In 2022, the market began to recover, but then came another threat - a reform in the chemical regulations from Brussels.
The Commission was doubtless well-intentioned - aiming at more concern for human health and the avoidance of potential risks which, according to some studies, may be hidden in certain molecules in the composition of essential oils. In practice, the new texts in the regulations do not consider rose and other oils as single and indivisible substances, but as a mixture of different ingredients that are now subject to regulation.
Labeling traditionally natural products as potentially hazardous led to serious objections from essential oil producers - not only in Bulgaria, but also in other essential oil producers like France. There was a risk that the labels of products containing essential oils would have to include a pictogram with hazardous content, which would deter consumers. The greater danger was that entire industries would refuse to use such oils and manufacturers feared that their products would be banned altogether.

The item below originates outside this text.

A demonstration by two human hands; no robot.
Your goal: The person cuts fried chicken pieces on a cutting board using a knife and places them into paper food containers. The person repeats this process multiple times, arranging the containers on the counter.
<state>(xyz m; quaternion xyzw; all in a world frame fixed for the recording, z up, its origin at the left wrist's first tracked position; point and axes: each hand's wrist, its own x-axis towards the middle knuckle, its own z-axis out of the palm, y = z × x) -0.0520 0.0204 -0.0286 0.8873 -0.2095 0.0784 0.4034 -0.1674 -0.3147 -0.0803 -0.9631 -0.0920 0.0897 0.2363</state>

In the end, the Council and the European Parliament conceded on part of the problematic paragraphs in one of the directives, which was finalized in the negotiations between the institutions last week. "We believe that we are close to finding a compromise that will satisfy the industry. Thank you to the joint efforts of the institutions, business associations and our representatives in the European Parliament, our arguments have been heard and accepted in the CLP (Classification, Labeling and Packaging of substances and mixtures)," said Margarita Alexandrova from the Ministry of Economy in Bulgaria, who is leading the negotiations on this issue in the Council.
Nevertheless, problematic texts remain in the second legislative initiative (the so-called REACH regulation- Registration, Evaluation, Authorisation and Restriction of Chemicals), the examination of which will take until the next EU mandate - after next year's European Parliament elections. This carries a certain risk, as it is not clear what the "green" mood among legislators will be in the new parliamentary term. The full impact of the reform, which is part of the European Green Pact, will therefore only become apparent after 2024.
According to Andrey Novakov MEP (GERB/EPP), who is one of the active Bulgarian representatives on this issue, it is more important than ever for Bulgaria to push the processes for the inclusion of rose oil in the European Pharmacopoeia forward so as to dispel any doubt about the benefits and advantages of rose oil for the environment and human health.